— Activity —
Give back the whole listing exactly as it is written.

— Data extract —
^^^^

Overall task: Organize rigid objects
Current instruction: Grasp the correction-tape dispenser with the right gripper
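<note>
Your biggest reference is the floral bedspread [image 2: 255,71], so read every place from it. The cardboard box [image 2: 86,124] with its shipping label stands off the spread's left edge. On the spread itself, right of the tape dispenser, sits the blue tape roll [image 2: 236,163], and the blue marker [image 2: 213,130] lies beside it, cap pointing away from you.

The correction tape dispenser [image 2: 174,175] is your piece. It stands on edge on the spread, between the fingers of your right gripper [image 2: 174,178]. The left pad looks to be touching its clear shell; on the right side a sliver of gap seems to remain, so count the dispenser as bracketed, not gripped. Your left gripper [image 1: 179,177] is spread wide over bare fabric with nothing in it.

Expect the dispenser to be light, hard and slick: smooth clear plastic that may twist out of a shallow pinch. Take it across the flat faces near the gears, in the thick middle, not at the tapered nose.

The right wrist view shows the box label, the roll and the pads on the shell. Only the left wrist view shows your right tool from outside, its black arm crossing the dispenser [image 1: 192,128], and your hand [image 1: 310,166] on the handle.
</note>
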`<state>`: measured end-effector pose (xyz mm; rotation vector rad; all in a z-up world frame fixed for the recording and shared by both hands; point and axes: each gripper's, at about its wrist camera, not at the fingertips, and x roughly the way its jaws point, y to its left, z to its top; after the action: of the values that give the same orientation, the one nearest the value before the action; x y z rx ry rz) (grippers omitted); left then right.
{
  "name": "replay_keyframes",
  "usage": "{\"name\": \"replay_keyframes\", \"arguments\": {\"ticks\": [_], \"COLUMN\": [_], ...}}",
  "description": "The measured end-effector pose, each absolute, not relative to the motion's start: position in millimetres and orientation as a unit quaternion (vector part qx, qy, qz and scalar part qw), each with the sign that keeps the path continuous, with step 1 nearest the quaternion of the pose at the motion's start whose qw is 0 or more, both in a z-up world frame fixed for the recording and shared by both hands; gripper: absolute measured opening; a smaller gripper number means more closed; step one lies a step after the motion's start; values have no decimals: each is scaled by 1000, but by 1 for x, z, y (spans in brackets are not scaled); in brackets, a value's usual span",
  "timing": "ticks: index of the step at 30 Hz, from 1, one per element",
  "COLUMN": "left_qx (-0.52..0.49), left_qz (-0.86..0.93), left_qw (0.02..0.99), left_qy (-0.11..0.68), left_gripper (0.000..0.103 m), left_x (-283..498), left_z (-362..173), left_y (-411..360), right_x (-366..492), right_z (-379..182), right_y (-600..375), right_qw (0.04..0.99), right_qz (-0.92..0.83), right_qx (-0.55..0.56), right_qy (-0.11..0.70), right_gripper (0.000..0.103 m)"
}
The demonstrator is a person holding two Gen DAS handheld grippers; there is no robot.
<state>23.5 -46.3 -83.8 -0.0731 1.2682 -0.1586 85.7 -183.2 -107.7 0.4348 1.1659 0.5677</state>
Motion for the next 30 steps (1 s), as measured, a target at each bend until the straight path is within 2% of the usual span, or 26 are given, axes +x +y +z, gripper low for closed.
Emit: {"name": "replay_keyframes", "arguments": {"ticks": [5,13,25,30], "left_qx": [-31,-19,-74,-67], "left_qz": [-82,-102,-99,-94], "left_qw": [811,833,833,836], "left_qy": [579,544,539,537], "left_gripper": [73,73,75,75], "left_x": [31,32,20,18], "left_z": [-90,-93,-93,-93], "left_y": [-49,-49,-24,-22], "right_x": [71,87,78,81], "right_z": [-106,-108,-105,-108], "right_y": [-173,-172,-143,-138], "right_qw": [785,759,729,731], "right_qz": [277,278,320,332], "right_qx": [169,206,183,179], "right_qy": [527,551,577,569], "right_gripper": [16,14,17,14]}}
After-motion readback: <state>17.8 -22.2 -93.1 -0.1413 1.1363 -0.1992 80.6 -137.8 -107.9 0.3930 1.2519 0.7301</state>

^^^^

— Finished task —
Overall task: Organize rigid objects
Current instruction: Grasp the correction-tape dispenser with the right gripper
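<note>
Your biggest reference is the floral bedspread [image 2: 255,71], so read every place from it. The cardboard box [image 2: 86,124] with its shipping label stands off the spread's left edge. On the spread itself, right of the tape dispenser, sits the blue tape roll [image 2: 236,163], and the blue marker [image 2: 213,130] lies beside it, cap pointing away from you.

The correction tape dispenser [image 2: 174,175] is your piece. It stands on edge on the spread, between the fingers of your right gripper [image 2: 174,178]. The left pad looks to be touching its clear shell; on the right side a sliver of gap seems to remain, so count the dispenser as bracketed, not gripped. Your left gripper [image 1: 179,177] is spread wide over bare fabric with nothing in it.

Expect the dispenser to be light, hard and slick: smooth clear plastic that may twist out of a shallow pinch. Take it across the flat faces near the gears, in the thick middle, not at the tapered nose.

The right wrist view shows the box label, the roll and the pads on the shell. Only the left wrist view shows your right tool from outside, its black arm crossing the dispenser [image 1: 192,128], and your hand [image 1: 310,166] on the handle.
</note>
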`<state>`: measured end-effector pose (xyz mm; rotation vector rad; all in a z-up world frame fixed for the recording and shared by both hands; point and axes: each gripper's, at about its wrist camera, not at the fingertips, and x roughly the way its jaws point, y to its left, z to its top; after the action: of the values that give the same orientation, the one nearest the value before the action; x y z rx ry rz) (grippers omitted); left then right.
{
  "name": "replay_keyframes",
  "usage": "{\"name\": \"replay_keyframes\", \"arguments\": {\"ticks\": [_], \"COLUMN\": [_], ...}}",
  "description": "The measured end-effector pose, each absolute, not relative to the motion's start: position in millimetres and orientation as a unit quaternion (vector part qx, qy, qz and scalar part qw), each with the sign that keeps the path continuous, with step 1 nearest the quaternion of the pose at the motion's start whose qw is 0 or more, both in a z-up world frame fixed for the recording and shared by both hands; gripper: absolute measured opening; a smaller gripper number means more closed; step one lies a step after the motion's start; values have no decimals: each is scaled by 1000, but by 1 for x, z, y (spans in brackets are not scaled); in brackets, a value's usual span",
  "timing": "ticks: index of the step at 30 Hz, from 1, one per element",
  "COLUMN": "left_qx (-0.52..0.49), left_qz (-0.86..0.93), left_qw (0.02..0.99), left_qy (-0.11..0.68), left_gripper (0.000..0.103 m), left_x (-283..498), left_z (-362..173), left_y (-411..360), right_x (-366..492), right_z (-379..182), right_y (-600..375), right_qw (0.04..0.99), right_qz (-0.92..0.83), right_qx (-0.55..0.56), right_qy (-0.11..0.70), right_gripper (0.000..0.103 m)"
}
The demonstrator is a person holding two Gen DAS handheld grippers; there is no robot.
<state>23.5 -46.3 -83.8 -0.0731 1.2682 -0.1586 85.7 -183.2 -107.7 0.4348 1.1659 0.5677</state>
Motion for the next 30 steps (1 s), as measured, a target at each bend until the straight path is within 2% of the usual span, or 26 are given, axes +x +y +z, gripper low for closed.
Emit: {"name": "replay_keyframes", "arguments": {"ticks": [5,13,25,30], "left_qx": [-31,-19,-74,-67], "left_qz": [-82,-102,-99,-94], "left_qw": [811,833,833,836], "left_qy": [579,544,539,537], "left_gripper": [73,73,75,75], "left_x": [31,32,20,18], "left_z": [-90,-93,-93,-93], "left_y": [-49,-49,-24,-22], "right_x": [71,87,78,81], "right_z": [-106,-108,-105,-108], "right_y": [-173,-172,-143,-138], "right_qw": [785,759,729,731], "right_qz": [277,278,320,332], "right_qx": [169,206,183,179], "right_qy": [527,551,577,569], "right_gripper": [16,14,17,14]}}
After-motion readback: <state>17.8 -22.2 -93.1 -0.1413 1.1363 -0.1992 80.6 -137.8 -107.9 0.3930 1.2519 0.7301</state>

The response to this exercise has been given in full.